> [What is expected]: State how many lines in the listing below include the word "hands". Give nothing but the number.

> [Extracted material]:
-=-=-=-=-

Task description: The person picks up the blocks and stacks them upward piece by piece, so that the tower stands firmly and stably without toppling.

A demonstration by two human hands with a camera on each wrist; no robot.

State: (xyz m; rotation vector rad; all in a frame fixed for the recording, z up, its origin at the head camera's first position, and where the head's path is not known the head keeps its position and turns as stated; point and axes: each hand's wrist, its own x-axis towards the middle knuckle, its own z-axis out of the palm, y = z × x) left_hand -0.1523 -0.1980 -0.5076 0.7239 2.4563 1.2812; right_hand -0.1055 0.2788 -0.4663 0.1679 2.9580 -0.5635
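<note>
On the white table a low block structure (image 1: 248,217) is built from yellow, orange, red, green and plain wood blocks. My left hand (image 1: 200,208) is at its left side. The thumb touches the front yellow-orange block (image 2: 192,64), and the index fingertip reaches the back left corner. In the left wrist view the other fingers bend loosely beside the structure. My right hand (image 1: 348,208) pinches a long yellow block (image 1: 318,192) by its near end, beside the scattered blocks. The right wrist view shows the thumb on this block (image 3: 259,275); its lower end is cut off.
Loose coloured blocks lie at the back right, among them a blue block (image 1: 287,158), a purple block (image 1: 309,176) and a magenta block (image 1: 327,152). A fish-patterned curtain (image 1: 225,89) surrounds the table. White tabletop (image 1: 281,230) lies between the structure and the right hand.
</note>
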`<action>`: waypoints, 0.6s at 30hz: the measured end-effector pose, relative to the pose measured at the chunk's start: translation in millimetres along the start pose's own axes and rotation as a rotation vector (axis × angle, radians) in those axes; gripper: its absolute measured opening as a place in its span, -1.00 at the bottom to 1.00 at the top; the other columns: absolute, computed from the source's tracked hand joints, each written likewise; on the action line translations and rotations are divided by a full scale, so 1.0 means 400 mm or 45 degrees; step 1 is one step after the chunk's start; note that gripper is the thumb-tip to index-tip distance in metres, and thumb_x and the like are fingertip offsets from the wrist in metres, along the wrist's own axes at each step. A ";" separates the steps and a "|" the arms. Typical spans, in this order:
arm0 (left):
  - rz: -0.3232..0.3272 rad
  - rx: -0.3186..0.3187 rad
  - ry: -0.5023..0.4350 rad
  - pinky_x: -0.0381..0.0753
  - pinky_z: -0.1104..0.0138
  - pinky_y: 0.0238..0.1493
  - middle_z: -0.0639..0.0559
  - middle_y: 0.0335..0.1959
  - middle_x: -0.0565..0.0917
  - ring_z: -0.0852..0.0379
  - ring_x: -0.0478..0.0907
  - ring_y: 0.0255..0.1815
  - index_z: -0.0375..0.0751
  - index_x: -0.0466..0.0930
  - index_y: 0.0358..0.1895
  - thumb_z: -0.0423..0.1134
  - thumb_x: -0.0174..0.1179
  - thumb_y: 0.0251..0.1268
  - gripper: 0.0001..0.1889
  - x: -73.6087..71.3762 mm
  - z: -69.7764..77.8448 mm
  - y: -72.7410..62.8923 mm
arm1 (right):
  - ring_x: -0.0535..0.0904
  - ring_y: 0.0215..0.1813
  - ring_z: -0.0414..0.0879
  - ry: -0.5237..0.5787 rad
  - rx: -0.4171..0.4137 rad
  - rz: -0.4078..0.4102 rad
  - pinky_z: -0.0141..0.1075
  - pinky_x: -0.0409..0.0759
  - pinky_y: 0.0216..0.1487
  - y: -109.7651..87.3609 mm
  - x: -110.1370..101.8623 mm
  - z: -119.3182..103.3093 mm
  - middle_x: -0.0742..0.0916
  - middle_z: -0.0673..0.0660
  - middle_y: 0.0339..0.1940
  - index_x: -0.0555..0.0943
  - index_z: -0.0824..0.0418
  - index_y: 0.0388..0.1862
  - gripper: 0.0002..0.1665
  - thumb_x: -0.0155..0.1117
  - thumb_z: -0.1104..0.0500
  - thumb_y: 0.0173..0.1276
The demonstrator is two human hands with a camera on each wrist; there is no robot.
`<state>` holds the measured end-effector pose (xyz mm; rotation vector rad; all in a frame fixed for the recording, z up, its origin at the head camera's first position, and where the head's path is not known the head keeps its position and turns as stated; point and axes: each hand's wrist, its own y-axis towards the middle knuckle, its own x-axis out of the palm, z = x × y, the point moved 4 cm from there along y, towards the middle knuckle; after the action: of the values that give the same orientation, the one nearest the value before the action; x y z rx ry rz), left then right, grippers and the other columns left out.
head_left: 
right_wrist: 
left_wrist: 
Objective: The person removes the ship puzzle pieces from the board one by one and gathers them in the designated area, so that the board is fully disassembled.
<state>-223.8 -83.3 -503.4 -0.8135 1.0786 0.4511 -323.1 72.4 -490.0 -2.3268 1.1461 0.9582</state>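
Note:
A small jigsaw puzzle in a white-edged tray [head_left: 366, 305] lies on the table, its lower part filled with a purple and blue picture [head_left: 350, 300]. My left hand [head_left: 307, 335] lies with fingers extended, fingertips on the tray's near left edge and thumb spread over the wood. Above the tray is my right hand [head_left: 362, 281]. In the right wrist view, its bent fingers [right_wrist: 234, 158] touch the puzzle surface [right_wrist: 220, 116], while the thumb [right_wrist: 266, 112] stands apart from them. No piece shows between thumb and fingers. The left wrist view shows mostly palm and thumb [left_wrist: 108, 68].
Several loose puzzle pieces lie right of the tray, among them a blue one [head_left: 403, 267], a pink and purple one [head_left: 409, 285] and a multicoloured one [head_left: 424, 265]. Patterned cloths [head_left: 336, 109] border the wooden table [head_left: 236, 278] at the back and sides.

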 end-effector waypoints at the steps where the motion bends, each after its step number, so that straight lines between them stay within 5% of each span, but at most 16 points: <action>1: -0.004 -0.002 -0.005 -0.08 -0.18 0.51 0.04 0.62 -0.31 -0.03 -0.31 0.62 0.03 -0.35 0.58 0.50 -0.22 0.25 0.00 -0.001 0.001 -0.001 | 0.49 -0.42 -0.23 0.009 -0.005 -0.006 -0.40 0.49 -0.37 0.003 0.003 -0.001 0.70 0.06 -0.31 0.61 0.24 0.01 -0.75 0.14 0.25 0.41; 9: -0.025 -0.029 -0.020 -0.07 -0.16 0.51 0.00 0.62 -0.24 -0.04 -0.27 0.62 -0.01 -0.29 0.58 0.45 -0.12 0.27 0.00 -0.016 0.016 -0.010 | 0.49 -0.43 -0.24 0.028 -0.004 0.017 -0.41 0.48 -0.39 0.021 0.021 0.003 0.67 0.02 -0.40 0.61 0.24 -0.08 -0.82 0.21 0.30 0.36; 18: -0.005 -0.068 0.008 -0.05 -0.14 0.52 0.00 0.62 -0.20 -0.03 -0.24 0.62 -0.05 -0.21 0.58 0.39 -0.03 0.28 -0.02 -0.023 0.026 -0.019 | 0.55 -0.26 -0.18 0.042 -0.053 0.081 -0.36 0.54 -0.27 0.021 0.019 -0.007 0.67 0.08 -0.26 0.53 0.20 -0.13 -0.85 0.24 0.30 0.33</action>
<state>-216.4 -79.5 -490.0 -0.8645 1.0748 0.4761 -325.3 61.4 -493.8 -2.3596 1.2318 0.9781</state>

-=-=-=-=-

> [Exercise output]: 2